**What you are asked to do:**
The lines below should be written out again in full, exactly as they are.

● ● ● ● ● ● ●

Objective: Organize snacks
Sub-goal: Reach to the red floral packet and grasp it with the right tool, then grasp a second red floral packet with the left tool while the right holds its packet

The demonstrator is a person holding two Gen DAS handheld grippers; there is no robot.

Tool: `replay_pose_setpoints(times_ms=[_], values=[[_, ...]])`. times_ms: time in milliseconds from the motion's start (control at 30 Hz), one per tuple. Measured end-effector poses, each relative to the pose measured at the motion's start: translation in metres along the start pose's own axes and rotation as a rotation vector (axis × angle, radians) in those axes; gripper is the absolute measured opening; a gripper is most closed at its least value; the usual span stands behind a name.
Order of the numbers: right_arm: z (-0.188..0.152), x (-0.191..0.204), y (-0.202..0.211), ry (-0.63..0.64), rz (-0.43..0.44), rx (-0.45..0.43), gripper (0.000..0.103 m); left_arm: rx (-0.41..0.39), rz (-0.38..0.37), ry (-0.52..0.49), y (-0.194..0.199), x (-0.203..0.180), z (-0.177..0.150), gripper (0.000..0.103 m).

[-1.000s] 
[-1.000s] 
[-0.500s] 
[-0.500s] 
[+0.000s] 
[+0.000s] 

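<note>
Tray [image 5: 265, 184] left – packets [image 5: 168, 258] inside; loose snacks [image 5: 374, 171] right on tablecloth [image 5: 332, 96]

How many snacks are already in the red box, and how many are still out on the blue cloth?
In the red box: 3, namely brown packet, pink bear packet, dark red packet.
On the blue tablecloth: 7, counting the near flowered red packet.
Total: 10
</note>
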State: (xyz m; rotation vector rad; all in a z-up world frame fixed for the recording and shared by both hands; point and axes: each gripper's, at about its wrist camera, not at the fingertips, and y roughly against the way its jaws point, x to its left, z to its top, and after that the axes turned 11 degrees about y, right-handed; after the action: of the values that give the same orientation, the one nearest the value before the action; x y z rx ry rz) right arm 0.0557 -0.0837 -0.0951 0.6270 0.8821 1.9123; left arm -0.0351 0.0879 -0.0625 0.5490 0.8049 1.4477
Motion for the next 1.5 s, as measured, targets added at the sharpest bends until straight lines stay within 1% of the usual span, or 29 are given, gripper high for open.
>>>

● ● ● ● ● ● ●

**Your solution:**
Objective: Organize snacks
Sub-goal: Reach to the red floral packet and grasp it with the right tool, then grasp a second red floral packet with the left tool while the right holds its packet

The demonstrator is a person holding two Gen DAS handheld grippers; there is no robot.

Tool: `replay_pose_setpoints(times_ms=[_], values=[[_, ...]])`. times_ms: time in milliseconds from the motion's start (control at 30 Hz), one per tuple. Measured end-effector poses, each relative to the pose measured at the motion's start: translation in metres along the start pose's own axes and rotation as a rotation vector (axis × angle, radians) in those axes; gripper is the absolute measured opening; a gripper is most closed at its least value; the usual span stands behind a name.
Order of the numbers: right_arm: z (-0.188..0.152), x (-0.191..0.204), y (-0.202..0.211), ry (-0.63..0.64), rz (-0.43..0.44), rx (-0.45..0.43), gripper (0.000..0.103 m); left_arm: rx (-0.41..0.39), rz (-0.38..0.37), ry (-0.52..0.49), y (-0.194..0.199), x (-0.203..0.180), z (-0.177..0.150), gripper (0.000..0.103 m).

[-1.000s] 
[-1.000s] 
[-0.500s] 
[-0.500s] 
[+0.000s] 
[+0.000s] 

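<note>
Tray [image 5: 265, 184] left – packets [image 5: 168, 258] inside; loose snacks [image 5: 374, 171] right on tablecloth [image 5: 332, 96]

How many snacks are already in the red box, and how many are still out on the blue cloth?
In the red box: 3, namely brown packet, pink bear packet, dark red packet.
On the blue tablecloth: 7, counting the near flowered red packet.
Total: 10
</note>
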State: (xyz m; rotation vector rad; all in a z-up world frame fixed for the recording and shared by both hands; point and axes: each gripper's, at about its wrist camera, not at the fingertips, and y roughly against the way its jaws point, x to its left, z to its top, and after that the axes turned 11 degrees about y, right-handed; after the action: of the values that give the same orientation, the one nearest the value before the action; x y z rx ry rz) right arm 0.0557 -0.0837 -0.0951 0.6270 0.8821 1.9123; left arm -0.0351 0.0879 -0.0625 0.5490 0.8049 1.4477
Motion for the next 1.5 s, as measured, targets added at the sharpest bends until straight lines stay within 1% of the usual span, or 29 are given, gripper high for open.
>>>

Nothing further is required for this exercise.